Search code examples
mongodbaggregation-frameworknosql-aggregation

MongoDB Aggregation pipeline: group array elements by a field without knowing the field value


I have a collection of football matches shaped this way:

{
  _id: ObjectId("SomeUniqueMatchID"),
  players: [
    { team: "Arsenal", name: "Saka", distanceRan: 8590},
    { team: "Arsenal", name: "Aubameyang", distanceRan: 9230}
    // ...remaining players for both teams
  ],
  timestamp: 129380193,
  // other match info
}

I want to query for the average distance ran by Aubameyang and Saka when playing together, regardless of the team they are in, as long as they are playing in the same.

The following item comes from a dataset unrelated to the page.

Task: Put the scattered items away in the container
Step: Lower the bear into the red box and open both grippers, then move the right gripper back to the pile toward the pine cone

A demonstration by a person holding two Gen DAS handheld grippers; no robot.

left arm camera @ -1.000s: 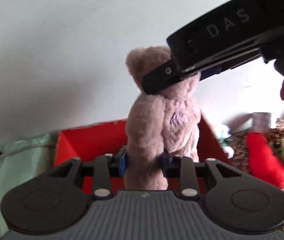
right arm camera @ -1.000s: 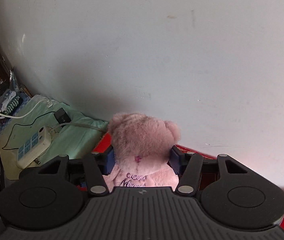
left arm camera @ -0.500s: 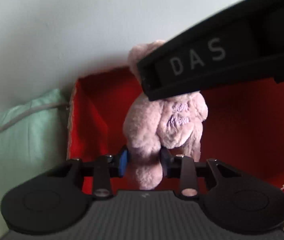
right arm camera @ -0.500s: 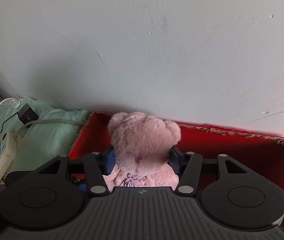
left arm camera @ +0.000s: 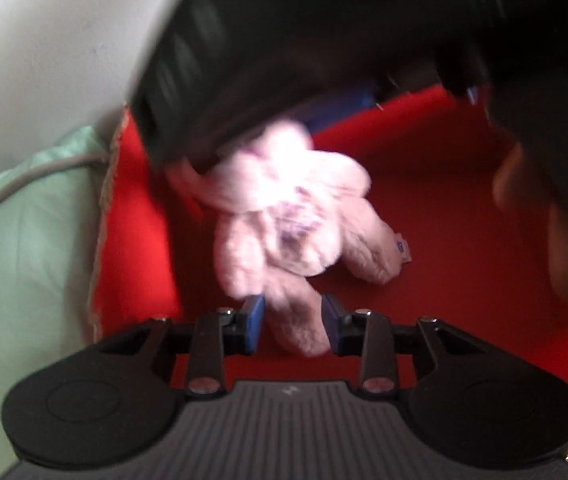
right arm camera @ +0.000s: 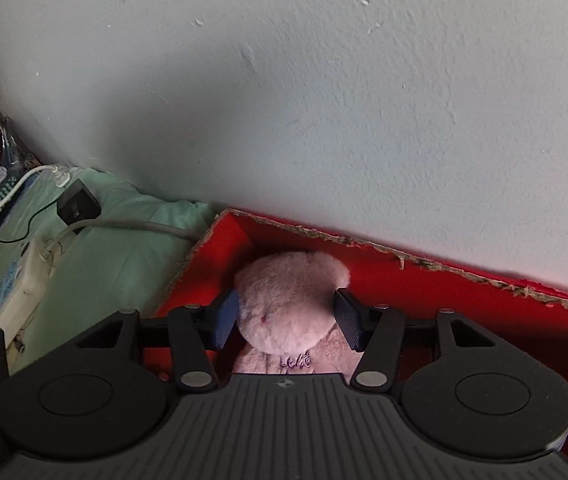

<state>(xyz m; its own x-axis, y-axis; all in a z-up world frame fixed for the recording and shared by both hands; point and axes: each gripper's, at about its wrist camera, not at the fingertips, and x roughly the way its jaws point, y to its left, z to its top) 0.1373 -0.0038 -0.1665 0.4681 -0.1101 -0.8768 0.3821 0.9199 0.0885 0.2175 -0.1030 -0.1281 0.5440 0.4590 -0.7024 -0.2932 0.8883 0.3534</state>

I understand as far $unwind on the players field, then $match and finally using $group to calculate the average, but I have no clue what to write on the $match condition when I don't know the team before running the query.


Solution

  • Query1

    • unwind players
    • match to keep only the 2 players names
    • group by match_id team and push the distances in an array
    • match and keep only arrays of size =2 (this is the key, size=2 only if those players played both in the same match and in the same team)
      (if you see on the example code id=2,id=3 are ignored because those players never played both in the same match and same team)
    • uwnind distances (here we know that all those are valid ones)
    • group by null(all collection 1 group) and average the distance (you don't care about what match, what team or which player, so only information about the avgDistance is kept)

    Test code here

    aggregate(
    [{"$unwind": {"path": "$players"}},
      {"$match": 
        {"$expr": 
          {"$or": 
            [{"$eq": ["$players.name", "Saka"]},
              {"$eq": ["$players.name", "Aubameyang"]}]}}},
      {"$group": 
        {"_id": {"_id": "$_id", "team": "$players.team"},
          "distances": {"$push": "$players.distanceRan"}}},
      {"$match": {"$expr": {"$eq": [{"$size": "$distances"}, 2]}}},
      {"$unwind": {"path": "$distances"}},
      {"$group": {"_id": null, "avgDistanceRan": {"$avg": "$distances"}}},
      {"$unset": ["_id"]}])
    

    Query2

    • local it uses reduce, and the fact that 1 player in 1 match, max 1 time and max in 1 team (query1 works even if this wasn't true)
    • reduce to keep those 2 distances, we add on distance array only if team is the same, and the name is one of the two
    • again keep only distance count=2 (to make sure both players in the same match on the same team)
    • unwind and group by null,average like above

    Test code here

    aggregate(
    [{"$set": 
        {"players": 
          {"$reduce": 
            {"input": "$players",
              "initialValue": {"team": null, "distances": []},
              "in": 
              {"$cond": 
                [{"$and": 
                    [{"$or": 
                        [{"$eq": ["$$this.name", "Saka"]},
                          {"$eq": ["$$this.name", "Aubameyang"]}]},
                      {"$or": 
                        [{"$eq": ["$$value.team", null]},
                          {"$eq": ["$$value.team", "$$this.team"]}]}]},
                  {"team": "$$this.team",
                    "distances": 
                    {"$concatArrays": 
                      ["$$value.distances", ["$$this.distanceRan"]]}},
                  "$$value"]}}}}},
      {"$match": {"$expr": {"$eq": [{"$size": "$players.distances"}, 2]}}},
      {"$unwind": {"path": "$players.distances"}},
      {"$group": 
        {"_id": null, "avgdistanceRan": {"$avg": "$players.distances"}}},
      {"$unset": ["_id"]}])